- **Instructions for the task**
Report each line of the entries that contains the word "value", copied in full.

..............................

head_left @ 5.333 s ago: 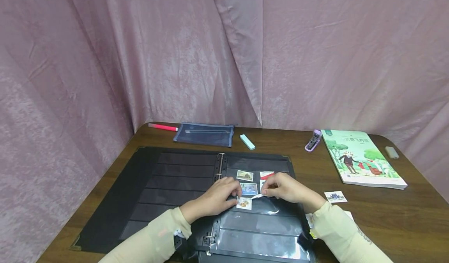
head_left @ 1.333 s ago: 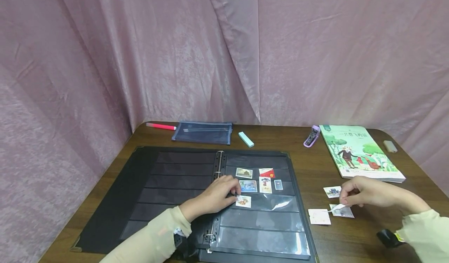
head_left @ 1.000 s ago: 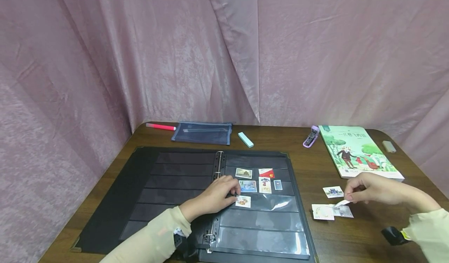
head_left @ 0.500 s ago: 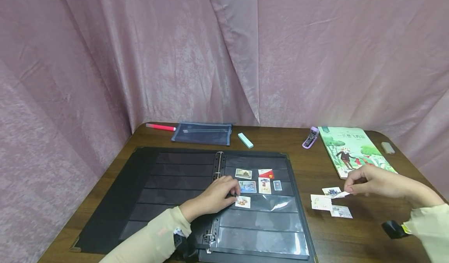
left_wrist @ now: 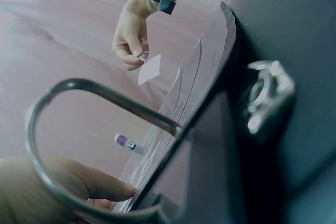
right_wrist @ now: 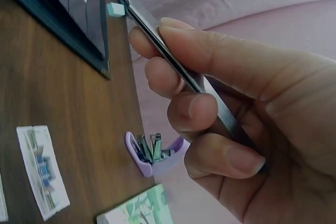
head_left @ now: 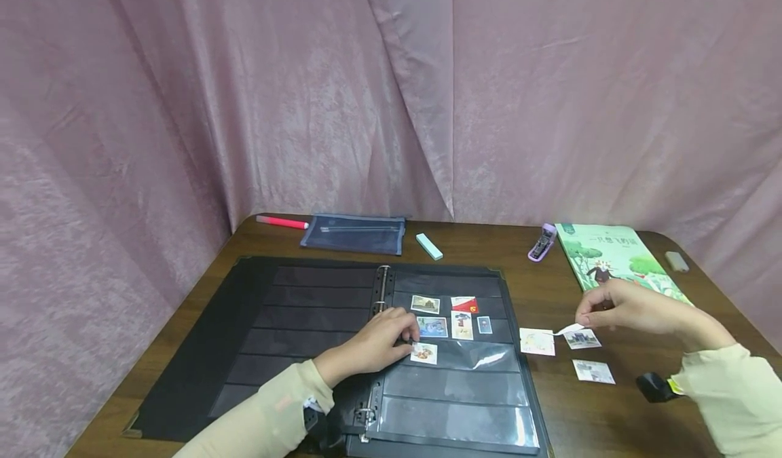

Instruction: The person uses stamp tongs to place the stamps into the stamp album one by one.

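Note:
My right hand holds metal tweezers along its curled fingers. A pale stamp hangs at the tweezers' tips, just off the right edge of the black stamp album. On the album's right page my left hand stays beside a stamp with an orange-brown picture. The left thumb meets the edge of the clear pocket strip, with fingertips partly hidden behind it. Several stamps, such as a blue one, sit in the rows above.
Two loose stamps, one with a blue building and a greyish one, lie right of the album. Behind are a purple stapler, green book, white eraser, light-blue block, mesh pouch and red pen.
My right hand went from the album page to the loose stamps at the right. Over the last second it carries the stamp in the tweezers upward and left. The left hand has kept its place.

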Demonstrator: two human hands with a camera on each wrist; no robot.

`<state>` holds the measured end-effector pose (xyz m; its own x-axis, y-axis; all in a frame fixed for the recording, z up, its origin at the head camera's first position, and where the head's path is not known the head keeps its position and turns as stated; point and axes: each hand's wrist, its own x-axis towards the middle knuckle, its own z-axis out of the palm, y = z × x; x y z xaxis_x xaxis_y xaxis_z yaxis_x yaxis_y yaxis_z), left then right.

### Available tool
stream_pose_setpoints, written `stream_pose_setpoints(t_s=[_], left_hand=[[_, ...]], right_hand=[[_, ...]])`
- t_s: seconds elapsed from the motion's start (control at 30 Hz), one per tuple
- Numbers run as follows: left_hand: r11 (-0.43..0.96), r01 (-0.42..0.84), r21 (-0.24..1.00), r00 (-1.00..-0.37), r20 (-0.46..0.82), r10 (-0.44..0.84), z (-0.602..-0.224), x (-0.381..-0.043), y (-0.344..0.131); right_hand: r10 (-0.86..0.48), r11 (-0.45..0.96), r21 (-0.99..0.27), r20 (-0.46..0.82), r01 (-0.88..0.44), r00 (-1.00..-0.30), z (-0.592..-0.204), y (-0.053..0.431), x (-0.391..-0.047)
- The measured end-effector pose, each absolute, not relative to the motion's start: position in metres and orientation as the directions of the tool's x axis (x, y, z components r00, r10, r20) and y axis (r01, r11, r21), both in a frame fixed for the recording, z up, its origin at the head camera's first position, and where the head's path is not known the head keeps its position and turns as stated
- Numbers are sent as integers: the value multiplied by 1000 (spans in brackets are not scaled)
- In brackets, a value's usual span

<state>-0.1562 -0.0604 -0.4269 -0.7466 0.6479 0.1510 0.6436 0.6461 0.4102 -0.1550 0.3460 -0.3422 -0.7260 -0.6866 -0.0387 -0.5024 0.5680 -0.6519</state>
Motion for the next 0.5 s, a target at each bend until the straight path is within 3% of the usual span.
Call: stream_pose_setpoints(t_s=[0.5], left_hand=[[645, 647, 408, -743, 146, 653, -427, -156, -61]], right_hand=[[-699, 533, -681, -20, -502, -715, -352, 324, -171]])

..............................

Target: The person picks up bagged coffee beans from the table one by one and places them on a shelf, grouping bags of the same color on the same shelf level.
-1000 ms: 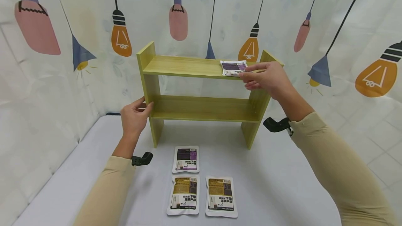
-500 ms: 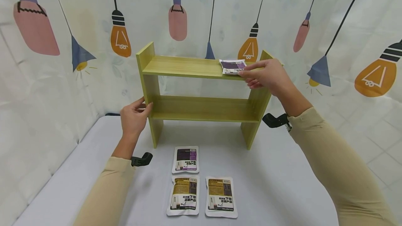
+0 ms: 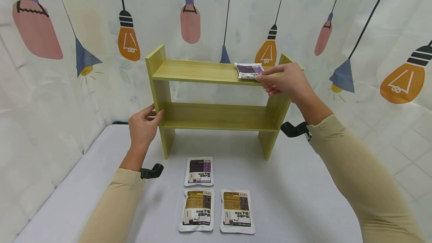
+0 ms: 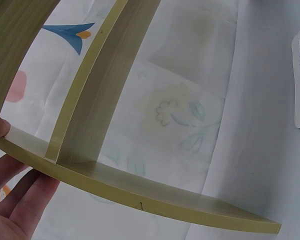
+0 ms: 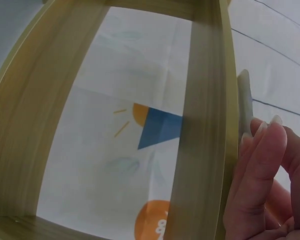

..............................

- **Exercise output**
- Numbers are sent as integers: the value multiplied by 1000 (spans in brackets are not scaled)
- In brackets, a value's usual span

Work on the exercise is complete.